» **WHAT THE TASK ASKS**
Line by line, return everything in the listing exactly.

--- DATA EXCERPT Enclosed Below ---

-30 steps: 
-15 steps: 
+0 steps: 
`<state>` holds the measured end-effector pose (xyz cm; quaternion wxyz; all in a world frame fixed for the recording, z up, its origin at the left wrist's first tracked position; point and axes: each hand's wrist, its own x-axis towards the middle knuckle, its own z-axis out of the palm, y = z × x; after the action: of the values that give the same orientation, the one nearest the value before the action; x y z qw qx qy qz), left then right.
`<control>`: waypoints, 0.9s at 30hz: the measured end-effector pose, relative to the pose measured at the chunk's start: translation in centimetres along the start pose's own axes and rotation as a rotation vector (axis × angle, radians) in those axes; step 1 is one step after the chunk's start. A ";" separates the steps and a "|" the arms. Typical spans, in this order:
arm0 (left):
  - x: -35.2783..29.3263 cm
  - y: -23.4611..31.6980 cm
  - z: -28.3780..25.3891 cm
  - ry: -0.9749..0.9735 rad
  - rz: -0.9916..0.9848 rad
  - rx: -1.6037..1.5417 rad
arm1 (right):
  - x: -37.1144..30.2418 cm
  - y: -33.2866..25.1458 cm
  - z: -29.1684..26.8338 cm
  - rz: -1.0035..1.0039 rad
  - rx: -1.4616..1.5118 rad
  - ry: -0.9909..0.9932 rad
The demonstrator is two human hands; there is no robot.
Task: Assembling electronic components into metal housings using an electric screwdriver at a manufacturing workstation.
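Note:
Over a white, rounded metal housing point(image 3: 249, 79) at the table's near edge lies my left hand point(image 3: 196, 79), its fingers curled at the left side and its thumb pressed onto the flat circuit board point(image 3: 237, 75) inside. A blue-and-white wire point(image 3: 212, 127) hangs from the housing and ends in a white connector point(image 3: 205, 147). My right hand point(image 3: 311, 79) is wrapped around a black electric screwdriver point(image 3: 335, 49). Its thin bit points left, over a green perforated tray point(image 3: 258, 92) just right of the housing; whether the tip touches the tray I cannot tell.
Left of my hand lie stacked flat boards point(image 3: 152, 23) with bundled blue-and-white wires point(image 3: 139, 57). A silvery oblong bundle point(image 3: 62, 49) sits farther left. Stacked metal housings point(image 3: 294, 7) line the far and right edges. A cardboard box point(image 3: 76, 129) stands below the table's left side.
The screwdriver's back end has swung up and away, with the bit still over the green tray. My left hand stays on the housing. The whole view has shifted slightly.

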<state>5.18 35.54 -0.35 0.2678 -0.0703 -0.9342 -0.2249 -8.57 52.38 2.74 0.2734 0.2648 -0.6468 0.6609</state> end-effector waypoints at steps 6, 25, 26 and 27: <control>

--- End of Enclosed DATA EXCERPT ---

» **RESPONSE TO THE TASK**
-30 steps: 
-15 steps: 
+0 steps: 
`<state>` holds the measured end-effector pose (xyz cm; quaternion wxyz; all in a world frame fixed for the recording, z up, its origin at the left wrist's first tracked position; point and axes: each hand's wrist, its own x-axis towards the middle knuckle, its own z-axis out of the palm, y = z × x; after the action: of the values that give the same orientation, the one nearest the value before the action; x y z qw qx qy qz), left then right.
`<control>`: waypoints, 0.9s at 30hz: the measured end-effector pose, relative to the pose measured at the chunk's start: translation in centimetres along the start pose's own axes and rotation as a rotation vector (axis × angle, radians) in those axes; step 1 is one step after the chunk's start. A ";" separates the steps and a "|" the arms. Typical spans, in this order:
arm0 (left):
  - x: -35.2783..29.3263 cm
  - y: -23.4611..31.6980 cm
  - z: -28.3780..25.3891 cm
  - ry: -0.9749..0.9735 rad
  - rz: -0.9916..0.9848 rad
  - rx: -1.6037..1.5417 rad
arm1 (right):
  - x: -37.1144..30.2418 cm
  - y: -33.2866..25.1458 cm
  - z: -29.1684..26.8338 cm
  - rz: -1.0035..1.0039 rad
  - rx: -1.4616..1.5118 rad
  - ry: -0.9909..0.9932 rad
The demonstrator is two human hands; there is no robot.
Task: Assembling electronic components into metal housings using an electric screwdriver at a manufacturing workstation.
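Note:
Over a white, rounded metal housing point(image 3: 249, 79) at the table's near edge lies my left hand point(image 3: 196, 79), its fingers curled at the left side and its thumb pressed onto the flat circuit board point(image 3: 237, 75) inside. A blue-and-white wire point(image 3: 212, 127) hangs from the housing and ends in a white connector point(image 3: 205, 147). My right hand point(image 3: 311, 79) is wrapped around a black electric screwdriver point(image 3: 335, 49). Its thin bit points left, over a green perforated tray point(image 3: 258, 92) just right of the housing; whether the tip touches the tray I cannot tell.
Left of my hand lie stacked flat boards point(image 3: 152, 23) with bundled blue-and-white wires point(image 3: 139, 57). A silvery oblong bundle point(image 3: 62, 49) sits farther left. Stacked metal housings point(image 3: 294, 7) line the far and right edges. A cardboard box point(image 3: 76, 129) stands below the table's left side.
The screwdriver's back end has swung up and away, with the bit still over the green tray. My left hand stays on the housing. The whole view has shifted slightly.
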
<state>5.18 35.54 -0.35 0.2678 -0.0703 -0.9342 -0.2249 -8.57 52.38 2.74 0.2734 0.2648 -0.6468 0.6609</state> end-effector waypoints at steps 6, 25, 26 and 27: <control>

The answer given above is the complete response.